### DATA TO EXAMINE
* * * * * * *

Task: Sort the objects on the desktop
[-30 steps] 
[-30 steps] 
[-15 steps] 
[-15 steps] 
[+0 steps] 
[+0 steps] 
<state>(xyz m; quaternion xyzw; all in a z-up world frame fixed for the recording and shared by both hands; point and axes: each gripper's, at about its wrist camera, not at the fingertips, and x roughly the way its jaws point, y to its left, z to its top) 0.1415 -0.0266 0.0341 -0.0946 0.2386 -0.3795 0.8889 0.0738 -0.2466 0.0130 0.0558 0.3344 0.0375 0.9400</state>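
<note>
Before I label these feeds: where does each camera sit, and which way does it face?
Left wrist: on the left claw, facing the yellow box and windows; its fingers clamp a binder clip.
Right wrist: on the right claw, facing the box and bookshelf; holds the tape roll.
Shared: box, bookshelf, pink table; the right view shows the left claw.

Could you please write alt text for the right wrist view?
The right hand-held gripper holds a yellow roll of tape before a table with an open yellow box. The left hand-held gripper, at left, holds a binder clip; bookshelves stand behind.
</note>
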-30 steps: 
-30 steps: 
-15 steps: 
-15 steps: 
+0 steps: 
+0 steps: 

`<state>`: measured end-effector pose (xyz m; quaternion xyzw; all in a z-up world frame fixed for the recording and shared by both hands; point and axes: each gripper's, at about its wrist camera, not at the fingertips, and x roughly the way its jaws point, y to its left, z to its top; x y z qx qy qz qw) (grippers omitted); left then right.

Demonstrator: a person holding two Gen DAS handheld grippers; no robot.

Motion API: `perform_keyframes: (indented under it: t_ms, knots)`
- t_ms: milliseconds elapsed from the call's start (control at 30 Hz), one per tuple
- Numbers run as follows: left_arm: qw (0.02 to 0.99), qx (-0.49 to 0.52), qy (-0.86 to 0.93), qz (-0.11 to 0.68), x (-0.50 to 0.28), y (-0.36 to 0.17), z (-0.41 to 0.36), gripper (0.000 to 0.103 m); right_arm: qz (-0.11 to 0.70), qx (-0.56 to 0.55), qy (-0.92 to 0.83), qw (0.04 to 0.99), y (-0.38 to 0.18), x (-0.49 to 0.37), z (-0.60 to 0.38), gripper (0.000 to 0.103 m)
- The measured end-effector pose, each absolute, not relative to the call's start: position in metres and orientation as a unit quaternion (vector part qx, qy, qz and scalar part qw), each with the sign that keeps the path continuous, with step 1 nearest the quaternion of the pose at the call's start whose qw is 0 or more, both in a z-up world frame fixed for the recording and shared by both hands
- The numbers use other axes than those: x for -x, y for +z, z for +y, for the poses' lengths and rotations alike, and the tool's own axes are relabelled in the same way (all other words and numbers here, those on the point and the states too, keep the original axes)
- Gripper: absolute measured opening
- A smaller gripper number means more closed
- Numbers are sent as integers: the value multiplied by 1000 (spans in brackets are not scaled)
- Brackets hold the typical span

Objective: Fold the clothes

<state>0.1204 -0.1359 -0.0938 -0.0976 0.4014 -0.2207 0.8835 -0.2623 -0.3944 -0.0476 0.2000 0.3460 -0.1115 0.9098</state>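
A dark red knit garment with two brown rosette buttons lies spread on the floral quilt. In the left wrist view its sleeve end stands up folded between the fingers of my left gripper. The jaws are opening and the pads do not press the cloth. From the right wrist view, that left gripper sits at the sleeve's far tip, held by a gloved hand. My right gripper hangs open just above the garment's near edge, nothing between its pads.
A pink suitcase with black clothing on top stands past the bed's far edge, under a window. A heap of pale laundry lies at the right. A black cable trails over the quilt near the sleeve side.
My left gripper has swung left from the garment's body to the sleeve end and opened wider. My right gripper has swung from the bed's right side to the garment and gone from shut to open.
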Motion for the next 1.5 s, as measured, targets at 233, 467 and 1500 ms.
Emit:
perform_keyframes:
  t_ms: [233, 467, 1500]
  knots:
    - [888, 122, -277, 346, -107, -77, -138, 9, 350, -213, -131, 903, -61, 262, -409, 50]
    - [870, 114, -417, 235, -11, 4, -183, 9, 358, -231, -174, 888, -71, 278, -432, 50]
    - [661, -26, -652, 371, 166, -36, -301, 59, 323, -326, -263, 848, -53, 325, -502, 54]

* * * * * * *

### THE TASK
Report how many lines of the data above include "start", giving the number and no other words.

### ANSWER FOR THIS EXERCISE
2